The service is designed around helping people who spend several hours in email every day to find areas to cut down on friction. What did it like though?

I spent about 6 months paying for the service (thanks for the referral Level ) before eventually unsubscribing a couple months ago. There is plenty to love, though the price can be a bit too much when you pay much for email compared to other services.
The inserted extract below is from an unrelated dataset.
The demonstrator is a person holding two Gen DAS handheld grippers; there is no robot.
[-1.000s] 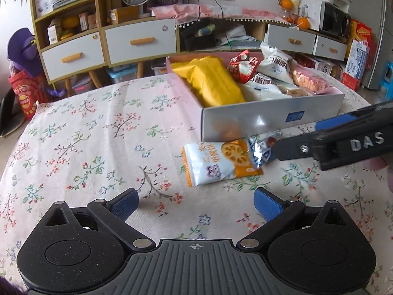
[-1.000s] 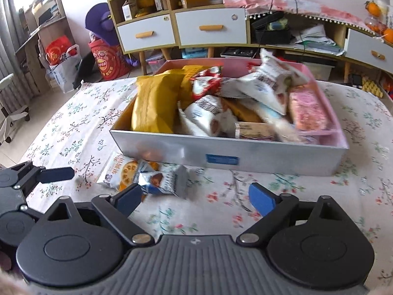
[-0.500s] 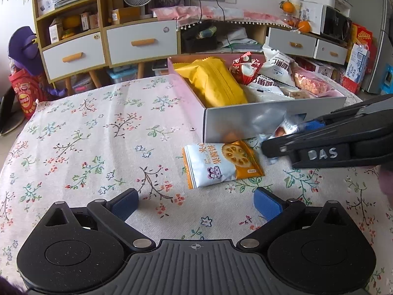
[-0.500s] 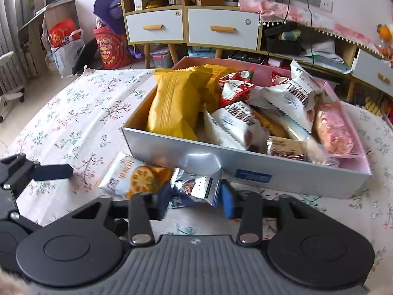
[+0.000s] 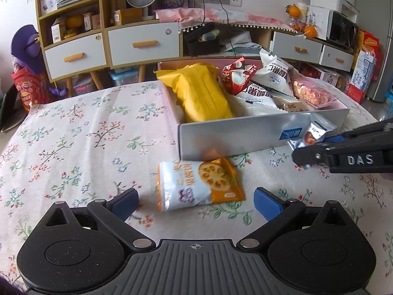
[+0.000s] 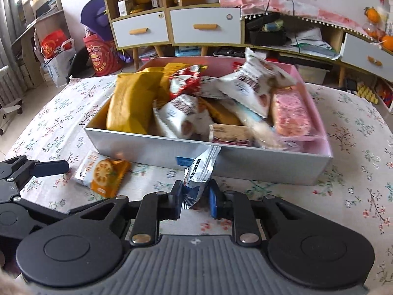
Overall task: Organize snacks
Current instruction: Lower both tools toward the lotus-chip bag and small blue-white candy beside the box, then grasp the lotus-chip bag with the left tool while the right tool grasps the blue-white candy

Superhuman's central strength is speed. Its other strength is that it feels like an exclusive club, though its members probably have nicer things to say about it than the battery.

More on its functional differentiators in a bit, but the culture surrounding the app is a little fascinating. It's a luxury app icon to have on your phone. You won't find the Superhuman app in the App Store, you have to be approved for the service in iOS's TestFlight where constant beta updates are delivered.

Other founders I've chatted with have been inspired by how Superhuman's on-boarding process helps users feel like they're getting a product custom-built for them. I met with Vohra during my 30-minute meeting where she walked me through the product and asked me about my own email habits as he helped me set up my account. The result is a distinct connection with the product and team.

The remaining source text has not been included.